*** Opening of Provided records ***
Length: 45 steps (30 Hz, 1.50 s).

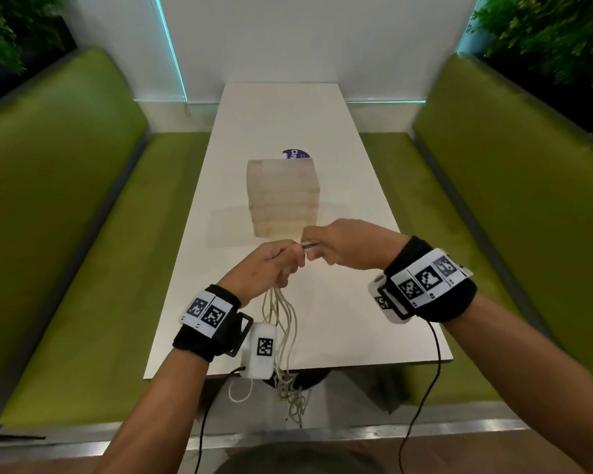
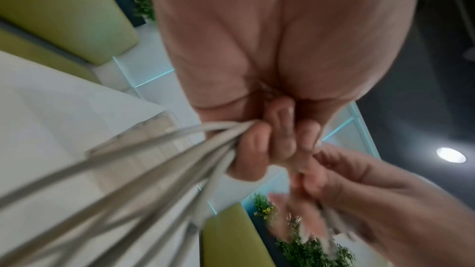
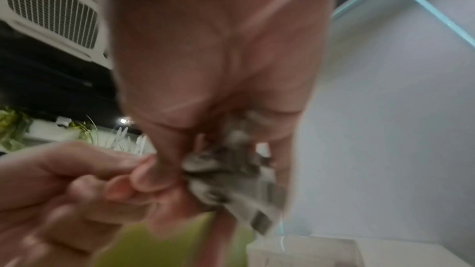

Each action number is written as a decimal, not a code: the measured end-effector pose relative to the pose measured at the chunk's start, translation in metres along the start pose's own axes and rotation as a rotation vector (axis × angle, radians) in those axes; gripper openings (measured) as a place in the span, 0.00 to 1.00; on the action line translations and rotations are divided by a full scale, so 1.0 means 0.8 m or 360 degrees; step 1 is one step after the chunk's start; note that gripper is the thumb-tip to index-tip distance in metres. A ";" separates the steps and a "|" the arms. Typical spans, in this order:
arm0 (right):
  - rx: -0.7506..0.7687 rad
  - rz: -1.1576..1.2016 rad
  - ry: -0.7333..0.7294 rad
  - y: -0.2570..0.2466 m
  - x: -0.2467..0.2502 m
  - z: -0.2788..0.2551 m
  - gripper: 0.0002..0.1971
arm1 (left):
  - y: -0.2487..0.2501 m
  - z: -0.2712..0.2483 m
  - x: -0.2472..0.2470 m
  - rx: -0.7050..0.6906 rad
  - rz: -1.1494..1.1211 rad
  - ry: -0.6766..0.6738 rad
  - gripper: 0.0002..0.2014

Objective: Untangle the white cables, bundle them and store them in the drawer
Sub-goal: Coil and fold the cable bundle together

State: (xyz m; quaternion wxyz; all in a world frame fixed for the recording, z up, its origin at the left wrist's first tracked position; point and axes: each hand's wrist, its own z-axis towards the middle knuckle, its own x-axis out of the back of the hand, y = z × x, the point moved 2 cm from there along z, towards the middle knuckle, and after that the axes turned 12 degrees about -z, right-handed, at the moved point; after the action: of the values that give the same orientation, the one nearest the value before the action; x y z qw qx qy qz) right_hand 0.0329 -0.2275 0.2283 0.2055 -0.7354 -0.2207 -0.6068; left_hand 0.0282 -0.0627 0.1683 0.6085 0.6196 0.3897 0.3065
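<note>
Just in front of the wooden drawer box (image 1: 283,196), above the near half of the white table (image 1: 350,316), the two hands are meeting. The fingers (image 2: 257,149) of the left hand (image 1: 266,268) are curling tightly around the white cables (image 1: 283,319), gripping them all together as one bunch. The right hand (image 1: 348,244) is touching the left one at the fingertips; its fingers (image 3: 164,161) are closing in a narrow pinch on the cable ends, where some small grey connector pieces (image 3: 231,172) are showing, blurred. How many ends it is pinching I cannot tell.

From the left fist the cables are hanging down in several loose strands. They are passing the near edge of the table, on the side away from the drawer box, and their lower parts are dangling below the edge in a small tangle (image 1: 293,395).

Both wrists are wearing black bands with printed square markers, and a small white camera unit is sitting on each band. The drawer box is standing upright on the middle of the table, and its front looks closed. Behind the box a purple round sticker (image 1: 297,154) is lying flat on the table. Green padded benches (image 1: 83,200) are standing along both long sides of the table, to the left and right of the box.
</note>
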 end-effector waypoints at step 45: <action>0.0005 0.1737 0.0244 -0.074 -0.096 0.018 0.19 | 0.006 -0.008 -0.016 -0.0293 -0.0511 0.0594 0.12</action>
State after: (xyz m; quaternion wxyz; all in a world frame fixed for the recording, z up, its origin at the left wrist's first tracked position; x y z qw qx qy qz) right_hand -0.0024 -0.1771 0.1522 0.5069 -0.6965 0.2074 -0.4636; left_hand 0.0168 -0.0706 0.1749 0.6209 0.4245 0.5590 0.3491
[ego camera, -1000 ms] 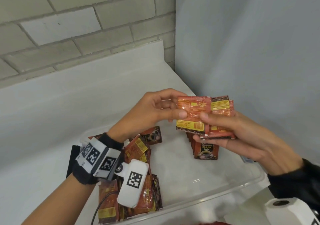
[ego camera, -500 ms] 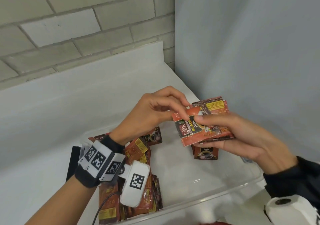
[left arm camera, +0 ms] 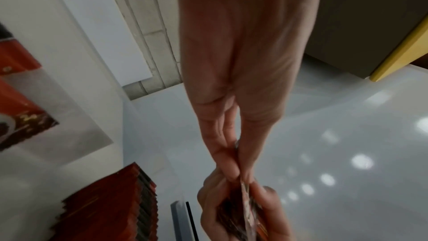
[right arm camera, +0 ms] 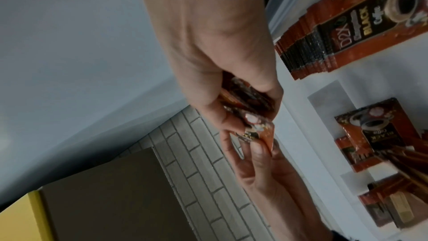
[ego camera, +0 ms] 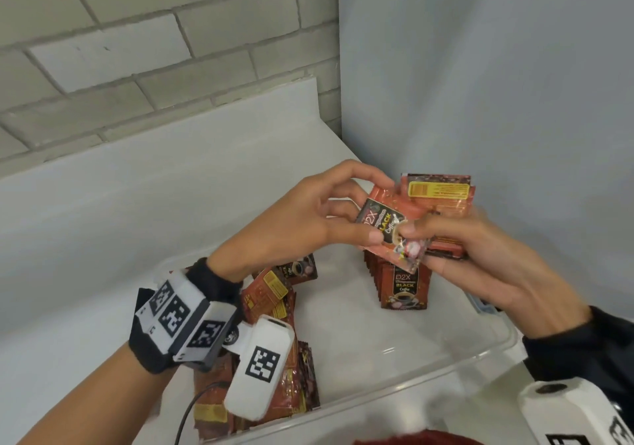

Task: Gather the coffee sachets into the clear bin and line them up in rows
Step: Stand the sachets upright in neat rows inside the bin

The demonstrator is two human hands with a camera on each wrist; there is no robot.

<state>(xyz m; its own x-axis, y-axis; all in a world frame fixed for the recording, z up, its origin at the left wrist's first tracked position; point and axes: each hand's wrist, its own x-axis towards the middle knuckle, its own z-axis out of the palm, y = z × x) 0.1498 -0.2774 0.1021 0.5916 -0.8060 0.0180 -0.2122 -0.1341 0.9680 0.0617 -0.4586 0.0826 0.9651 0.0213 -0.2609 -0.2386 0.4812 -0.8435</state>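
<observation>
Above the clear bin (ego camera: 494, 352), both hands meet over a small bundle of coffee sachets. From the head view, the left hand (ego camera: 295, 225) pinches one sachet (ego camera: 384, 225) by its edge between thumb and fingertips, front face up and tilted, with "D2X BLACK Coffee" readable. The right hand (ego camera: 480, 259) curls its fingers around the bundle (ego camera: 442, 201) behind, thumb pressing on the front sachet; the bundle's top sachet shows a yellow label on its back.

Only the head view shows the whole layout: a neat row of upright sachets (ego camera: 401, 283) stands at the bin's far right part, directly beneath the hands, while a loose heap (ego camera: 274, 297) lies at the left side, partly hidden by the wrist-worn camera.

Seen from the left wrist, the sachet appears edge-on, squeezed between thumb and fingertips (left arm camera: 231, 168), with the right hand (left arm camera: 245, 212) cupped beyond and the row (left arm camera: 129, 199) as a stepped red stack.

Seen from the right wrist, the row's front print (right arm camera: 361, 17) is sharp, the heap (right arm camera: 379, 144) lies farther along the bin floor, and a cardboard box (right arm camera: 104, 199) with a yellow edge shows by the brick wall (right arm camera: 208, 162).
</observation>
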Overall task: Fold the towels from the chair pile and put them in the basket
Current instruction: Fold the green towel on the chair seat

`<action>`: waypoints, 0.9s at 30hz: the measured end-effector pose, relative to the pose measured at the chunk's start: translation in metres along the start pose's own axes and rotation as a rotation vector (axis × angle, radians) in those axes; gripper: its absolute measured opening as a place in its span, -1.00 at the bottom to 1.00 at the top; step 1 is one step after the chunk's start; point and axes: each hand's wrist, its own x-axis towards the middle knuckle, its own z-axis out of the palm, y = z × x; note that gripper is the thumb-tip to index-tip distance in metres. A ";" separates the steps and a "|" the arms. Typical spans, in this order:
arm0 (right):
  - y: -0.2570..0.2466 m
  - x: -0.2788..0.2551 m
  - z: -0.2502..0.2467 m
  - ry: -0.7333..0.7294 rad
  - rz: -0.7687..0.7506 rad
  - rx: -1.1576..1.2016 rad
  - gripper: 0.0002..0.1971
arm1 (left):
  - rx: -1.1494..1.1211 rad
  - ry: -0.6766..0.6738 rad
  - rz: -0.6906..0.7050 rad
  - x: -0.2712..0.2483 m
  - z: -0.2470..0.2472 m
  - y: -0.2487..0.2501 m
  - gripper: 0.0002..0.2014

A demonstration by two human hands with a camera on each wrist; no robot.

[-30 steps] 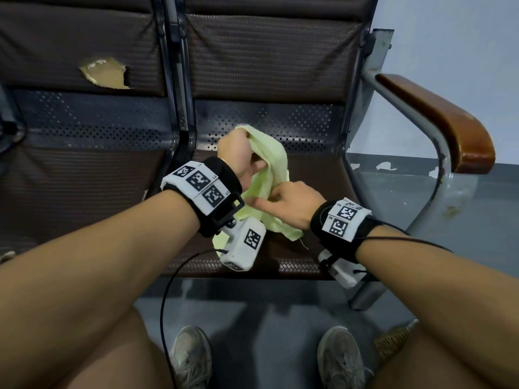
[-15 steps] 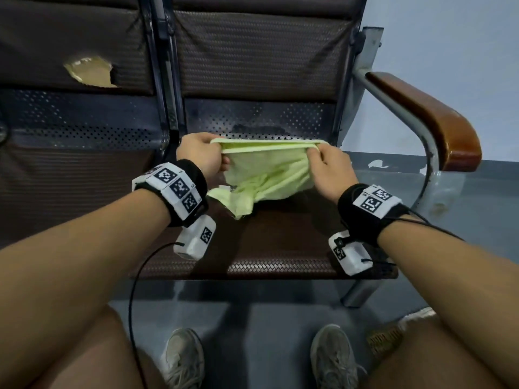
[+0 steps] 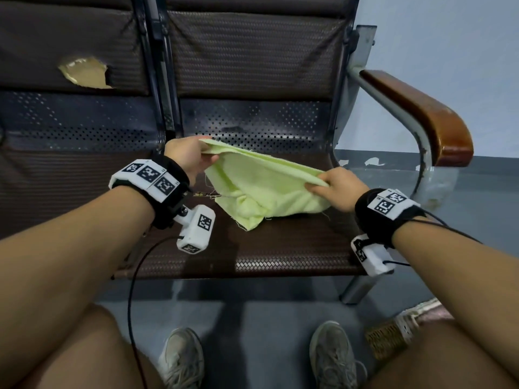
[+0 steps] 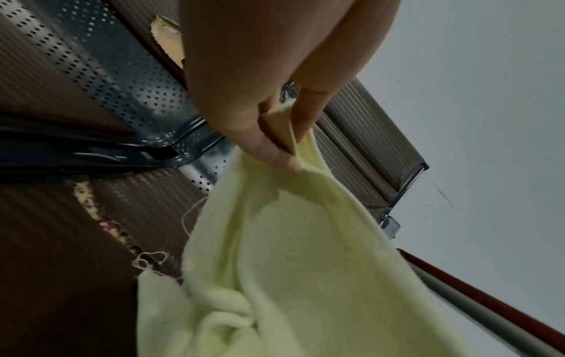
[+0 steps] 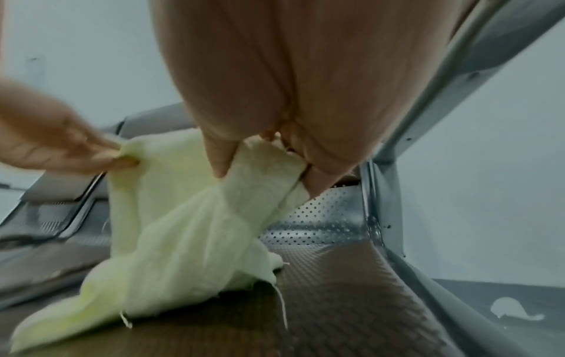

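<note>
A pale yellow-green towel (image 3: 264, 189) is stretched between my two hands over the brown chair seat (image 3: 280, 248). My left hand (image 3: 193, 158) pinches its far left corner (image 4: 287, 135) between thumb and fingers. My right hand (image 3: 334, 186) grips the right corner (image 5: 269, 159), lower and nearer to me. The top edge slopes down from left to right. The towel's lower part (image 5: 171, 265) sags and rests crumpled on the seat. A woven basket (image 3: 393, 332) shows partly on the floor at the bottom right, behind my right leg.
The chair has a wooden armrest (image 3: 421, 113) on the right and a perforated metal back strip (image 3: 252, 122). A second seat (image 3: 56, 178) adjoins on the left, with a torn backrest (image 3: 84, 71). My shoes (image 3: 182, 357) stand on the grey floor below.
My hands moved apart from a bunched towel and pulled it taut. Since half a second ago my right hand has dropped and come nearer, so the top edge now slants.
</note>
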 end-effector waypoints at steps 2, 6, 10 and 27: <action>0.000 -0.003 -0.006 0.043 -0.005 0.199 -0.69 | 0.042 -0.007 -0.029 0.000 -0.006 -0.002 -0.76; -0.004 -0.004 -0.008 0.132 0.004 0.368 -0.63 | 0.192 -0.031 -0.041 0.000 -0.017 -0.007 -0.73; -0.002 -0.004 -0.011 0.185 -0.029 0.382 -0.87 | 0.294 -0.020 -0.069 0.000 -0.029 -0.006 -0.78; -0.029 -0.005 -0.040 0.261 0.123 0.349 -0.76 | 0.386 -0.302 0.239 -0.016 -0.031 0.018 -0.87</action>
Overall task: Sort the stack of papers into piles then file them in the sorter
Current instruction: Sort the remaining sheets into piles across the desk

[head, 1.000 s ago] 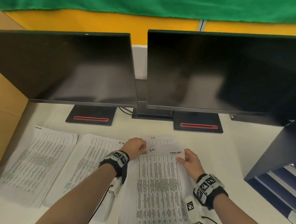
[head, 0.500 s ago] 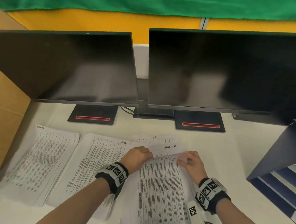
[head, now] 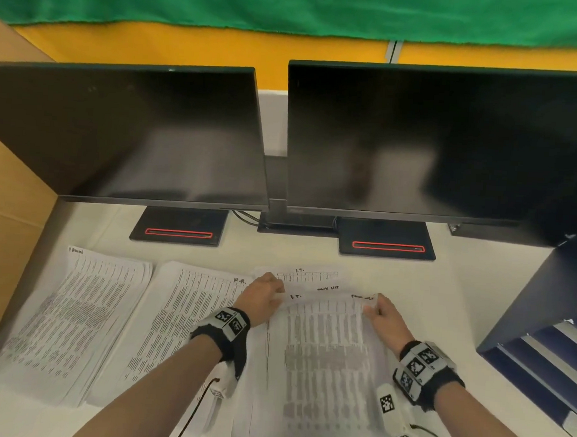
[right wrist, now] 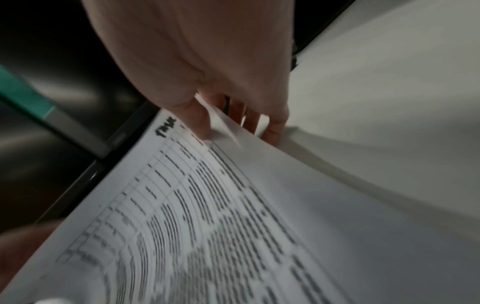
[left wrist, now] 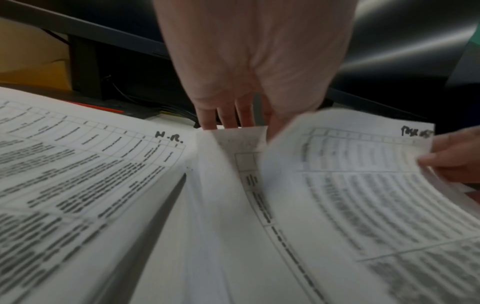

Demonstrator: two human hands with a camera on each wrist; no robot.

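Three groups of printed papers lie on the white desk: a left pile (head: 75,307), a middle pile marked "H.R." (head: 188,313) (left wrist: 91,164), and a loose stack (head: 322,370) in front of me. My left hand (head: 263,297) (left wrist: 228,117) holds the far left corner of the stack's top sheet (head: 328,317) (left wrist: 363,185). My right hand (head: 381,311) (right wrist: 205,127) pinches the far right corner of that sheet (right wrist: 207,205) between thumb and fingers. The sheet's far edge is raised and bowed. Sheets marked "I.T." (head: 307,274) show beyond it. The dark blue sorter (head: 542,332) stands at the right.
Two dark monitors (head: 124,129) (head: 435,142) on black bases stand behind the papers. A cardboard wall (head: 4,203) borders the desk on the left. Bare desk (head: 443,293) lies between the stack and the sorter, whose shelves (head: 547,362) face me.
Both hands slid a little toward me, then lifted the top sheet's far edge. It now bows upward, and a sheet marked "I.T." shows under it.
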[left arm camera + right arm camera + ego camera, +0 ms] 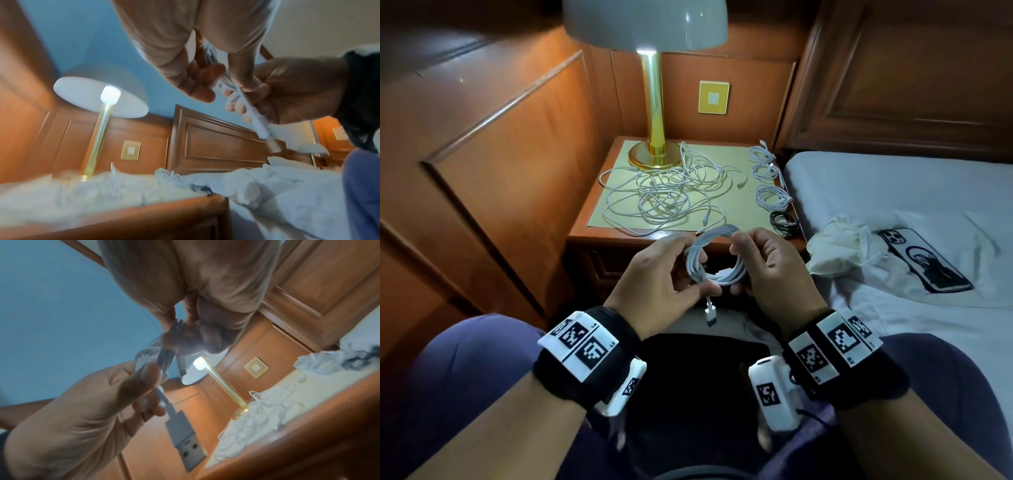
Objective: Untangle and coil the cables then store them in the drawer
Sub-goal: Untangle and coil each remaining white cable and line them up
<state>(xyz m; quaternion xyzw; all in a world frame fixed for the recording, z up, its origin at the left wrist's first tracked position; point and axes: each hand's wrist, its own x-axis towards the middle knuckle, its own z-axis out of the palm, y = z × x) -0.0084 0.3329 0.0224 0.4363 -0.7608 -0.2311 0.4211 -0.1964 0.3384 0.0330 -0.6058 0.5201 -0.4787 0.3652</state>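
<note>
Between both hands, just in front of the nightstand (619, 236), fingers pinch a white coiled cable (714, 262): left hand (654, 274) one side, right hand (767, 263) the other. Its plug (710, 313) hangs down. Tangled cables (667, 192) lie on the nightstand, beside small coils (770, 178).

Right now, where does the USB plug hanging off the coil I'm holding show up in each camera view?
Head: the USB plug dangles low centre, between the wrists.
Left wrist: centre right, blurred, below the right hand.
Right wrist: large, lower centre, under the left hand.
Shared landmark: the lit lamp.
</note>
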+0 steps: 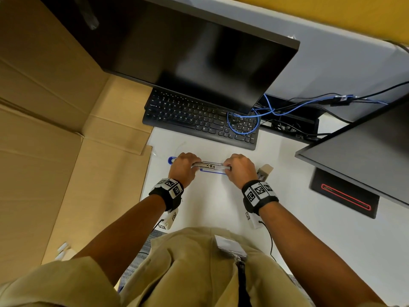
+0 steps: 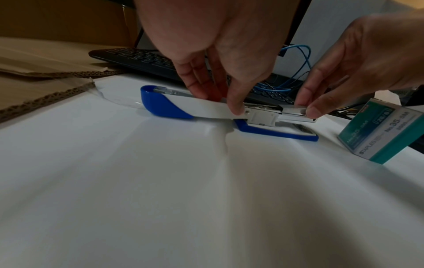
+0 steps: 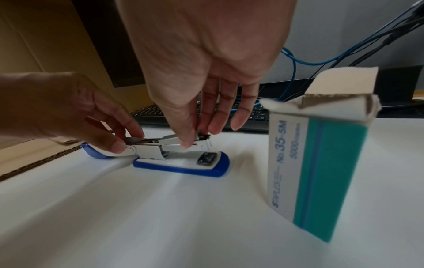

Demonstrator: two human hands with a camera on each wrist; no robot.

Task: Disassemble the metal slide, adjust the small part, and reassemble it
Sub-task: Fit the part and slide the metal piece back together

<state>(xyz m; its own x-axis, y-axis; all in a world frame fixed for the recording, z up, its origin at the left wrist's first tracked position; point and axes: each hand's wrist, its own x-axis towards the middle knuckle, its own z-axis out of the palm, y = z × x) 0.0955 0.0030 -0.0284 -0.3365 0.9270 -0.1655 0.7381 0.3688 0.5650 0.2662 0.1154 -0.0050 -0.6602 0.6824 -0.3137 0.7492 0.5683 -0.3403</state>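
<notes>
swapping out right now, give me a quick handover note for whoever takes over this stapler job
Left hand pinches the blue-and-white stapler's opened top cover, folded back flat.
Right hand pinches the front of the metal staple slide, which sits above the blue base.
The teal-and-white staples box stands open, right of the stapler on the white table.
Done: stapler opened.
Left: finish the small part, close it.

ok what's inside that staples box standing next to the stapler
The staples box stands upright by the stapler, its top flap torn open. Only bare cardboard shows at the opening; its walls hide whatever is inside.
</notes>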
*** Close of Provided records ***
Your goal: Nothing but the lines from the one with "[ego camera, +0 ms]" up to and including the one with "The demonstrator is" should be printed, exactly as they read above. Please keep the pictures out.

Solution for this problem:
[ego camera, +0 ms] 

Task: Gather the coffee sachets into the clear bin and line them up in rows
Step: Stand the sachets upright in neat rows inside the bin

The demonstrator is two human hands with a camera on each wrist; there is no robot.

Whatever the exercise asked has now been answered.